WHAT IS BEING ASKED: Output only the lines of the entries that follow, starting at the one with "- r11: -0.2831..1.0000" and running down to the one with "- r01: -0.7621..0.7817", both included and unchanged.

RECORDS:
BEGIN
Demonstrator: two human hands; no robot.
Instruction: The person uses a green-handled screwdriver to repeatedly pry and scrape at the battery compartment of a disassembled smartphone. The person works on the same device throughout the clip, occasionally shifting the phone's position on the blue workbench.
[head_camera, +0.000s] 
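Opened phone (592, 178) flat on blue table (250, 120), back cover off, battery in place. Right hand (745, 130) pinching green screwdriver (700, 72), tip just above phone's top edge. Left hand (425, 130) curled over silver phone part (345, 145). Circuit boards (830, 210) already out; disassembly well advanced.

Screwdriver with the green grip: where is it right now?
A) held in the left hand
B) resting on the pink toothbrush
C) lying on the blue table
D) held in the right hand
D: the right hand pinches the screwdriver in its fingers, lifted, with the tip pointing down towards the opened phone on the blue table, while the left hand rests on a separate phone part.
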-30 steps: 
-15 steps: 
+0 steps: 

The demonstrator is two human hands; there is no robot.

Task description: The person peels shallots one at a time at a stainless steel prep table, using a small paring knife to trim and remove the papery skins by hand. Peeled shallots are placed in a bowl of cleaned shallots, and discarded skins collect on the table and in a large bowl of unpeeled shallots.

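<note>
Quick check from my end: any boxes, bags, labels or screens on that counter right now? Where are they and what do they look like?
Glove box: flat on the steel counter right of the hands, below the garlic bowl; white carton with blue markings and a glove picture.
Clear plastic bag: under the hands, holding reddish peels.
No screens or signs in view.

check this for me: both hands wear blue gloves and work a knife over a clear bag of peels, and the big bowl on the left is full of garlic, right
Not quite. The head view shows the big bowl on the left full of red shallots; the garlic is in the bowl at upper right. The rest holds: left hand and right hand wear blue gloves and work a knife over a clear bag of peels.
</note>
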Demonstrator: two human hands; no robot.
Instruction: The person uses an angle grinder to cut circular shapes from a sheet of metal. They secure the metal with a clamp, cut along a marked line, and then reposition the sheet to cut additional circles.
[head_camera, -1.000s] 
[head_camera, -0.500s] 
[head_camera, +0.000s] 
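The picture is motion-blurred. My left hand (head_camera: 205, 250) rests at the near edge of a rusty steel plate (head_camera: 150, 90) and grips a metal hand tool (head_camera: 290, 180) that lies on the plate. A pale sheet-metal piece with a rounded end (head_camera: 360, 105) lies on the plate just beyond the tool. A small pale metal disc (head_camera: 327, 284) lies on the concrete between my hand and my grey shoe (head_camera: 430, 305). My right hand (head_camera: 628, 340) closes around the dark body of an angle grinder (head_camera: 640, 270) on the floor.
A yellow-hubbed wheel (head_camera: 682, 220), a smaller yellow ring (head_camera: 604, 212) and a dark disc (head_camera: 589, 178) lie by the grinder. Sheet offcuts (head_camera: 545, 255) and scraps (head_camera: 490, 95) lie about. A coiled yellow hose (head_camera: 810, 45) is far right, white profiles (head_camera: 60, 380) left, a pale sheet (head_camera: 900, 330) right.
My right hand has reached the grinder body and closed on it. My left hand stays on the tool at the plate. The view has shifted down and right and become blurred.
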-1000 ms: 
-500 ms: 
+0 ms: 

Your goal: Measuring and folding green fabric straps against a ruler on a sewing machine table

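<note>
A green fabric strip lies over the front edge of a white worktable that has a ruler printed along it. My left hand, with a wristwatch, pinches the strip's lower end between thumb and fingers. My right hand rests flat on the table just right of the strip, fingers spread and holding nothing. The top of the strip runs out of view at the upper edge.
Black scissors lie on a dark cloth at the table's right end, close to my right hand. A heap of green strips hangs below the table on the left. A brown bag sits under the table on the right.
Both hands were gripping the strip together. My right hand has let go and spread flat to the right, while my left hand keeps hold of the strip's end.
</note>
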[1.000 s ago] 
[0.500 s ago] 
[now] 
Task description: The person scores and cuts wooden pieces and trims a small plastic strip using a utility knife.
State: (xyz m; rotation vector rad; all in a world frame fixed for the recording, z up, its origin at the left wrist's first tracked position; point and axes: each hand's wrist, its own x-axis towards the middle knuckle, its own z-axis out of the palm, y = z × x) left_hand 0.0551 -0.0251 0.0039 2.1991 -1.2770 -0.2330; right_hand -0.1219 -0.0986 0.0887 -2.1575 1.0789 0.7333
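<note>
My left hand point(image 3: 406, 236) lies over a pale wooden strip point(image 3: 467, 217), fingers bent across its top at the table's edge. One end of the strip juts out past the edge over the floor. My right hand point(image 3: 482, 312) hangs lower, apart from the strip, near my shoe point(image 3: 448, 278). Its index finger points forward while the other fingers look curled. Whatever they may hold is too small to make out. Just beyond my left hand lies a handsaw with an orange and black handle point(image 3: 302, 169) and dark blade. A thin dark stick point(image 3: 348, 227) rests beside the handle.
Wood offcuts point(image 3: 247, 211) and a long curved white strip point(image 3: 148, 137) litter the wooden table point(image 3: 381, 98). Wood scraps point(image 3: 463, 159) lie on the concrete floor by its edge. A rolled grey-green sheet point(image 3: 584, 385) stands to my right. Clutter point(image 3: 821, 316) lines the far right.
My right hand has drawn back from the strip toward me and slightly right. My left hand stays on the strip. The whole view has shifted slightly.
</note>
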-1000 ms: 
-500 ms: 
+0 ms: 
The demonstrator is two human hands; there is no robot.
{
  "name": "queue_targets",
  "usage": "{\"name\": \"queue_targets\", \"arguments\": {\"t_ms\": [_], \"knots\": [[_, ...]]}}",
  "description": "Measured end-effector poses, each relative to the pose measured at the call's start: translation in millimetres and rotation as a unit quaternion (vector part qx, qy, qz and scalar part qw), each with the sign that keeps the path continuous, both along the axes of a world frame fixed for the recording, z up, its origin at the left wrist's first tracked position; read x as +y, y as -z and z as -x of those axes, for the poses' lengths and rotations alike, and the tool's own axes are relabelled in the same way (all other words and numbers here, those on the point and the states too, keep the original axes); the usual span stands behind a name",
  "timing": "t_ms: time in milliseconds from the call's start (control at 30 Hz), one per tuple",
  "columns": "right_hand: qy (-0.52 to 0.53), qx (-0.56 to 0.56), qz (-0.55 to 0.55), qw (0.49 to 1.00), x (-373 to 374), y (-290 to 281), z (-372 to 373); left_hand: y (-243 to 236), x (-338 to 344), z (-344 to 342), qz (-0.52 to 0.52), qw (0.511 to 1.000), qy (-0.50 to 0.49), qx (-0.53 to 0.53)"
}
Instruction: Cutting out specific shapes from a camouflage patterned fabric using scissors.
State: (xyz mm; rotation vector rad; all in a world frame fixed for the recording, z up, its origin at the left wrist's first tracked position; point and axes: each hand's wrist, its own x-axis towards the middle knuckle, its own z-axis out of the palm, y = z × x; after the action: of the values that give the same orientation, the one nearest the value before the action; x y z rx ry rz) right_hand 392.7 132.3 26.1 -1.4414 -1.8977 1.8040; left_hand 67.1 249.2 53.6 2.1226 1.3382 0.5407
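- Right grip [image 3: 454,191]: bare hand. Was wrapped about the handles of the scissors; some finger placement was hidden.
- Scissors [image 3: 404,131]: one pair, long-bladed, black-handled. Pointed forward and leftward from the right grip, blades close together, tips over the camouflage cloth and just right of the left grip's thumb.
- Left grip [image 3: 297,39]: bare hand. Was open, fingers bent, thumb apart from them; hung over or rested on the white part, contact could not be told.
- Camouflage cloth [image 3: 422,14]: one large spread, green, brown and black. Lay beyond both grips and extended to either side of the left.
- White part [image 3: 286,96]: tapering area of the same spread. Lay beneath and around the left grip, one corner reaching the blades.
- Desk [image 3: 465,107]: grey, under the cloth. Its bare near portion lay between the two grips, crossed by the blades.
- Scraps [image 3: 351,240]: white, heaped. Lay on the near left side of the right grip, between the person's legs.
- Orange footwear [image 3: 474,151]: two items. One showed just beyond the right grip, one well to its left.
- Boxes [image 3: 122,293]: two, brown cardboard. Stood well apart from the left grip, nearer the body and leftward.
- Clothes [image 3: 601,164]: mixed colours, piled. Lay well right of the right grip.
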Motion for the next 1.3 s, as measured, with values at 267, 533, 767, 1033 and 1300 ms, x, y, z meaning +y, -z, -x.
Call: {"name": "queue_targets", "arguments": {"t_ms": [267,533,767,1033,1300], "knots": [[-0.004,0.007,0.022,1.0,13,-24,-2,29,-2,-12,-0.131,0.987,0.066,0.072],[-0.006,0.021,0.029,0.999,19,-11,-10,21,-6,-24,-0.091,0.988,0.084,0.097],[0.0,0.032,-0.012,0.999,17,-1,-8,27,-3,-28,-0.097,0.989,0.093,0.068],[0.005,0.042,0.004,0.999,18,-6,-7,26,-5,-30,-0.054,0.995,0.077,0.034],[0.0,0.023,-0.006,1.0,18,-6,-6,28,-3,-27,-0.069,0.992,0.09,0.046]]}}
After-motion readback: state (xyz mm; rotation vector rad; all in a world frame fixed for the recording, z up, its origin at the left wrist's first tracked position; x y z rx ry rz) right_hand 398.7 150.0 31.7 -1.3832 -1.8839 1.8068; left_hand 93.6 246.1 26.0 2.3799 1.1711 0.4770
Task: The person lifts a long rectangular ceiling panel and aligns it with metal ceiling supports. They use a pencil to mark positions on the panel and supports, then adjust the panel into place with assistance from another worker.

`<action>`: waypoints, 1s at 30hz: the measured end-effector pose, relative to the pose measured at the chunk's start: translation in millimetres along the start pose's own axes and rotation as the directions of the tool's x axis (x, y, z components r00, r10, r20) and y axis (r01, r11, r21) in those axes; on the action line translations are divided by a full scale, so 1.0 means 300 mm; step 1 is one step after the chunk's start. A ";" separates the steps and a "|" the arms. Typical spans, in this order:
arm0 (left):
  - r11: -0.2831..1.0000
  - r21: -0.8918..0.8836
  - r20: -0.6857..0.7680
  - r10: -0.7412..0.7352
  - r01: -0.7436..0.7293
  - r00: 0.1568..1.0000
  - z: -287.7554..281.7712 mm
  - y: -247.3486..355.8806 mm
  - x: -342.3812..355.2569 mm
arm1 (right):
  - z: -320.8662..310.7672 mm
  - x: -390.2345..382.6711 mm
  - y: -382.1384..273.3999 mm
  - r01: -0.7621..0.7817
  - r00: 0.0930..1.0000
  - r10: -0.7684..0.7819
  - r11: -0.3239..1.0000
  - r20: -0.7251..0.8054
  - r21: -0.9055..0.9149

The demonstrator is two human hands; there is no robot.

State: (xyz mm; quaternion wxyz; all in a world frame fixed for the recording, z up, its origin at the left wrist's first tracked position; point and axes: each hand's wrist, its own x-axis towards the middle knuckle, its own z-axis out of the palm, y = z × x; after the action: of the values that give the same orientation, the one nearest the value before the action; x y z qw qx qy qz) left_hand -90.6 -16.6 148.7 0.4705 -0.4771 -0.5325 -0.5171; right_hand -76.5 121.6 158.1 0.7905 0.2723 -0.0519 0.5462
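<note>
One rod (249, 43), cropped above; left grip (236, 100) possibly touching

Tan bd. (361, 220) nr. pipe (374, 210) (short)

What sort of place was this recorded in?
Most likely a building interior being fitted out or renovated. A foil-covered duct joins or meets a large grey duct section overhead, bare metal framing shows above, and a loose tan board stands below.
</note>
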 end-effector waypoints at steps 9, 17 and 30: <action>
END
EXPECTED OUTPUT:
  - r11: -0.2831..1.0000
  - r21: -0.8918..0.8836
  - r20: -0.6857..0.7680
  - r10: -0.7412..0.7352
  - r01: -0.7436..0.7293
  - r00: 0.1568..1.0000
  - z: -287.7554..281.7712 mm
  - y: -247.3486..355.8806 mm
  - x: -342.3812..355.2569 mm
arm1 (right):
  - z: -320.8662..310.7672 mm
  - x: -390.2345..382.6711 mm
  - y: -382.1384..273.3999 mm
  - r01: -0.7621..0.7817

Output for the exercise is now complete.